Start of Block

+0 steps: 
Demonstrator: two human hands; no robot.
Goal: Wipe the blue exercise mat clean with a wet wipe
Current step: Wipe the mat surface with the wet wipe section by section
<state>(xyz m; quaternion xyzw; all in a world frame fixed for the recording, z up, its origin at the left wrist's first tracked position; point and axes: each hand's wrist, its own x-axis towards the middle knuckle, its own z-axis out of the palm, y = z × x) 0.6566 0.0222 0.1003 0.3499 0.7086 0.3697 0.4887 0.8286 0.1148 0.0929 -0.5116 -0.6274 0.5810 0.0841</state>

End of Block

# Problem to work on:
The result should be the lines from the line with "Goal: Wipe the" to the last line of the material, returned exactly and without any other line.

# Answer for this exercise:
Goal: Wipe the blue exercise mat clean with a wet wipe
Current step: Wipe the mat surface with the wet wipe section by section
<state>(xyz m; quaternion xyzw; all in a world frame fixed for the recording, z up, its origin at the left wrist's first tracked position; point and axes: each hand's wrist, its own x-axis towards the middle knuckle, its own z-axis out of the palm, y = z × x) 0.6566 0.0222 0.1003 0.3499 0.7086 0.3697 0.4887 0.8286 0.1148 0.0929 -0.5116 -0.6274 0.5810 0.0841</state>

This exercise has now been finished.